01 - Preheat the oven to 400°F and line a baking tray with parchment paper.
02 - Cut the pressed tofu into 3/4-inch cubes.
03 - In a bowl, whisk together white miso paste, soy sauce, toasted sesame oil, maple syrup, rice vinegar, and sesame seeds.

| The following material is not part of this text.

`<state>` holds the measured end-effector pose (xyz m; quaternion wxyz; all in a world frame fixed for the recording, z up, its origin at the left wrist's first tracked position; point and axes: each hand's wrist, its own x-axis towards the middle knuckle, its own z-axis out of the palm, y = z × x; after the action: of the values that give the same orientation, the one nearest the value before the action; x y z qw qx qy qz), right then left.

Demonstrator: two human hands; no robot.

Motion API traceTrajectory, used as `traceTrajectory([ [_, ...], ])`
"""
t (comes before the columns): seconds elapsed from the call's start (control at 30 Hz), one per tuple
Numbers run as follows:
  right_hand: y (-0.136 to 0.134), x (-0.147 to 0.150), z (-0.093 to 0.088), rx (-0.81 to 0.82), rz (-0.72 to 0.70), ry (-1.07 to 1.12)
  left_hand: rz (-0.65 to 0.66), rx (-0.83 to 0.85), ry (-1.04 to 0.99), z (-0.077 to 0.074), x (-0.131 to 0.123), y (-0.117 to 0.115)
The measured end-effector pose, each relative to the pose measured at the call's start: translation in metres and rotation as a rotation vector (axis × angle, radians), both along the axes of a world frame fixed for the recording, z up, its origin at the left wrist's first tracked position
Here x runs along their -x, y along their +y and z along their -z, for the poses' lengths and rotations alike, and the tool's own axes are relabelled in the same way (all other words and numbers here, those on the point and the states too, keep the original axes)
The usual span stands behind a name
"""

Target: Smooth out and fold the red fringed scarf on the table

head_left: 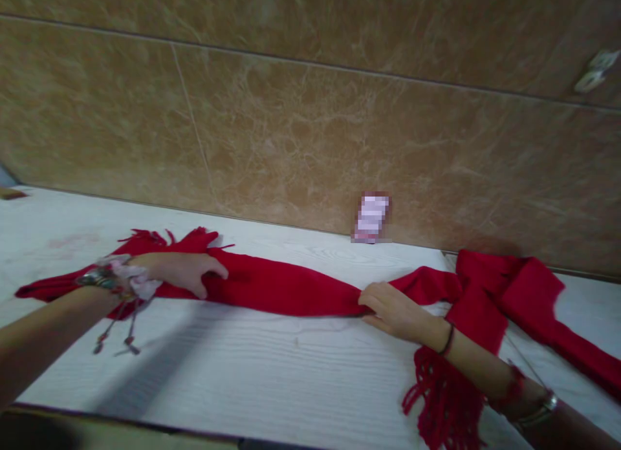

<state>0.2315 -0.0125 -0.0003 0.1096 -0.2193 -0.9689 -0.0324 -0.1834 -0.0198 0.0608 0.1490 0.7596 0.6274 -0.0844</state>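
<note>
A long red scarf (291,285) lies stretched across the white tabletop, its fringe bunched at the left. Over the scarf's left part is my left hand (187,272), palm down, thumb and forefinger apart against the cloth; its other fingers are hidden. My right hand (395,311) pinches the scarf's narrowed right part between thumb and fingers. More red knitted cloth (478,308) lies crossed over itself beyond my right hand, with a fringe (446,398) hanging toward the front beside my forearm. Whether this cloth is one piece with the stretched scarf, I cannot tell.
A phone-like object (371,217), blurred out, leans on the brown marbled wall (291,133) behind the white tabletop (272,372). A white fitting (596,72) is on the wall at upper right. A small brown item (12,193) sits at the far left.
</note>
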Motion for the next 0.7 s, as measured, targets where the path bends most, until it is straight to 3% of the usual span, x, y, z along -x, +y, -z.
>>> traceTrajectory([
  [0.1,0.004,0.007,-0.006,0.088,0.06,0.121,0.089,0.184,-0.093,-0.005,-0.006,0.0],
  [0.2,0.013,0.02,-0.015,0.218,0.061,0.146,0.176,0.265,-0.23,-0.011,-0.017,0.003],
  [0.43,0.02,0.041,-0.024,0.459,0.086,0.074,0.164,0.213,-0.308,-0.007,-0.011,-0.001],
  [0.6,-0.006,0.017,-0.011,0.282,0.095,-0.001,0.149,0.272,-0.211,0.008,0.001,-0.018],
  [0.7,-0.003,-0.006,-0.005,0.175,0.195,0.02,0.148,0.119,-0.136,0.008,0.0,-0.016],
])
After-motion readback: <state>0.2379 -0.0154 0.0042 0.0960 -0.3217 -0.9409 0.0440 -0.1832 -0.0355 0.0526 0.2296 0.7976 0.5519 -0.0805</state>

04 - Toss the tofu cubes in the marinade, ensuring all sides are coated. Spread tofu on the prepared tray.
05 - Bake for 20 minutes, turning halfway, until golden and slightly crisp.
06 - While tofu bakes, prepare vegetables: slice cucumbers, julienne carrots, slice bell pepper, and cook edamame as needed.
07 - Whisk together tahini, soy sauce, rice vinegar, maple syrup, grated ginger, and water to make a smooth dressing.
08 - Divide rice or quinoa among 4 bowls. Top with cucumber, carrot, bell pepper, edamame, and baked tofu.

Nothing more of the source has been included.